(Records contained in a dataset)
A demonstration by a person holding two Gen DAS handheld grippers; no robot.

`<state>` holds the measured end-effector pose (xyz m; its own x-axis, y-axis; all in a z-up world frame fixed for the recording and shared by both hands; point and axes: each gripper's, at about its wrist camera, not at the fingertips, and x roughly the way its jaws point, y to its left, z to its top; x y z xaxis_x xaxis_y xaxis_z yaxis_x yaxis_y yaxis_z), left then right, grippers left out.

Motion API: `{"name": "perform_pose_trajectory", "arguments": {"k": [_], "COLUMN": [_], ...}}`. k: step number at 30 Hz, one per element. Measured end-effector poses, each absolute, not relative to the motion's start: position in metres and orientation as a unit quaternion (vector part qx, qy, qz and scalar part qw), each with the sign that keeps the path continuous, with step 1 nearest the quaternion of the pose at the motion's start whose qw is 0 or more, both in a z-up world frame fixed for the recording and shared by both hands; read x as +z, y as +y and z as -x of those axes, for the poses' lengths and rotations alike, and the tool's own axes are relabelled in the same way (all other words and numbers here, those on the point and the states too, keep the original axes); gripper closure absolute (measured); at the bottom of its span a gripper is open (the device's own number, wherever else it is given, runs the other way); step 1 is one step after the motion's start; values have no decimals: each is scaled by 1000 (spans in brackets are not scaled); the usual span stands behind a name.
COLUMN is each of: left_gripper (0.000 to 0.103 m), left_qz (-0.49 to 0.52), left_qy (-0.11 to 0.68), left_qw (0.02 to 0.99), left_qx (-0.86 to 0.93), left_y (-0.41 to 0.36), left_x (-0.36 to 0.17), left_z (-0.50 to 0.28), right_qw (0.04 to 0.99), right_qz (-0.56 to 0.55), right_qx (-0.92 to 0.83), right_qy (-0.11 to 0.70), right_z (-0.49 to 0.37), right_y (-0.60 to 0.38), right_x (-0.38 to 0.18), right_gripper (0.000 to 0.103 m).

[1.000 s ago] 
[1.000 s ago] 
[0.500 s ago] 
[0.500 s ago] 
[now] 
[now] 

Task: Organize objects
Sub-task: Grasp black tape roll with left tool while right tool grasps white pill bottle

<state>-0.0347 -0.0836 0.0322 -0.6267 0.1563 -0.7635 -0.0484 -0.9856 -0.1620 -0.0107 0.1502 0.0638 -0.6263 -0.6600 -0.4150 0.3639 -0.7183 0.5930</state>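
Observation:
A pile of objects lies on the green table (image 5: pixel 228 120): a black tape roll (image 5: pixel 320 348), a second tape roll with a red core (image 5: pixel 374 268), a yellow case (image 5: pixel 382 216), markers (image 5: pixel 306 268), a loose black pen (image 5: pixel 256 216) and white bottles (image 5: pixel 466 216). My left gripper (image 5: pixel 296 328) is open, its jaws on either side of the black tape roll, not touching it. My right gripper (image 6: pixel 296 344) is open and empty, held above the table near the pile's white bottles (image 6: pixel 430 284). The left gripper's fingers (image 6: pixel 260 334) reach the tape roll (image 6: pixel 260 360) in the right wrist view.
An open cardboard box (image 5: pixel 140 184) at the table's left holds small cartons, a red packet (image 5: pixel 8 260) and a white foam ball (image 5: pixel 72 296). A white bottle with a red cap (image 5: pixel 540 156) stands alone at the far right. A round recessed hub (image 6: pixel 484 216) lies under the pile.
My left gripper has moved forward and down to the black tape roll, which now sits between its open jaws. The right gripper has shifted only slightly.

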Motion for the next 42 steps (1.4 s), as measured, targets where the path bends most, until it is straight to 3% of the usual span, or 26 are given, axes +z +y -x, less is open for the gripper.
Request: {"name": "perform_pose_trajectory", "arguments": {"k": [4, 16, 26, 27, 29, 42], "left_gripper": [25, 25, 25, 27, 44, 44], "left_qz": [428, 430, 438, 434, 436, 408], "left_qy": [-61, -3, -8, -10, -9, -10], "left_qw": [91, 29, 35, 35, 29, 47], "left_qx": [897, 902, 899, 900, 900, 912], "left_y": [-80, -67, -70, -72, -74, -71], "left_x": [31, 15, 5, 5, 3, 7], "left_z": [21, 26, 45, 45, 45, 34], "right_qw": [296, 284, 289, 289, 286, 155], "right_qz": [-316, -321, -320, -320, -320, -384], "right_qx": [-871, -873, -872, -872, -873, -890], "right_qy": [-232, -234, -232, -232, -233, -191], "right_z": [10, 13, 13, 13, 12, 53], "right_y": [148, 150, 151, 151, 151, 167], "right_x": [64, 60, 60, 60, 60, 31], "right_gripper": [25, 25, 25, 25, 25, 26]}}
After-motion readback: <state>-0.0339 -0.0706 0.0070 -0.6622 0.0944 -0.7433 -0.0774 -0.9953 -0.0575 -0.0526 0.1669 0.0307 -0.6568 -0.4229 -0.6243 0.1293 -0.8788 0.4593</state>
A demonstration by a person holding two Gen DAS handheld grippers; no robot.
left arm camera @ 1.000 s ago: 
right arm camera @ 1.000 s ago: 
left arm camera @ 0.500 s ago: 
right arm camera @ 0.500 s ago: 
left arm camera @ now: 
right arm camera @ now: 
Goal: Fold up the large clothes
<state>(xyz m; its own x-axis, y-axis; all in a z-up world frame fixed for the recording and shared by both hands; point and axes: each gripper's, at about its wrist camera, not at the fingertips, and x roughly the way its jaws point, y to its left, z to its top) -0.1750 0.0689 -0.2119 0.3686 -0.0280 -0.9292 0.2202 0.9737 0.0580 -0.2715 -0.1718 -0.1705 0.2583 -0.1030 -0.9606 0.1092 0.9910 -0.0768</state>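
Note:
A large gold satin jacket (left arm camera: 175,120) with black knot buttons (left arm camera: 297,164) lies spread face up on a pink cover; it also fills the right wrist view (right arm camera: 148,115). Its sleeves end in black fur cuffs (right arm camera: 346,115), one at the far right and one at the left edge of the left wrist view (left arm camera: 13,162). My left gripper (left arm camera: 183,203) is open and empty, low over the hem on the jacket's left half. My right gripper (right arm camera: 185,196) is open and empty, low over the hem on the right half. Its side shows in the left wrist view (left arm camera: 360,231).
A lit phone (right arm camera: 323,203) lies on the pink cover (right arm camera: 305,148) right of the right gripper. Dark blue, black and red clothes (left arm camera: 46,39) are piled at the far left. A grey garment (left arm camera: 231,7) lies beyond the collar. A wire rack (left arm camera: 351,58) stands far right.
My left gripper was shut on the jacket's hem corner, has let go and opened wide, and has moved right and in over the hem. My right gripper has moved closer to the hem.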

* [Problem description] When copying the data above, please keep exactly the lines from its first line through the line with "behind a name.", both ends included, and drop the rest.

* [Finished task]
A demonstration by a person holding two Gen DAS handheld grippers; no robot.

`<state>` holds the measured end-effector pose (xyz m; its own x-axis, y-axis; all in a z-up world frame fixed for the recording and shared by both hands; point and axes: each gripper's, at about its wrist camera, not at the fingertips, and x roughly the way its jaws point, y to its left, z to its top; x y z xaxis_x xaxis_y xaxis_z yaxis_x yaxis_y yaxis_z), left then right, grippers left out.

Motion API: `{"name": "perform_pose_trajectory", "arguments": {"k": [_], "COLUMN": [_], ...}}`. k: step number at 30 Hz, one per element. Measured end-effector poses, each absolute, not relative to the motion's start: position in metres and orientation as a unit quaternion (vector part qx, qy, qz and scalar part qw), each with the sign that keeps the path continuous, with step 1 nearest the quaternion of the pose at the motion's start whose qw is 0 or more, both in a z-up world frame fixed for the recording and shared by both hands; read x as +z, y as +y and z as -x of those axes, for the poses' lengths and rotations alike, and the tool's own axes are relabelled in the same way (all other words and numbers here, those on the point and the states too, keep the original axes); gripper closure absolute (measured); at the bottom of its span a gripper is open (the device's own number, wherever else it is given, runs the other way); step 1 is one step after the motion's start; values have no decimals: each is scaled by 1000 (spans in brackets are not scaled); the usual span stands behind a name.

Work on this exercise has concluded.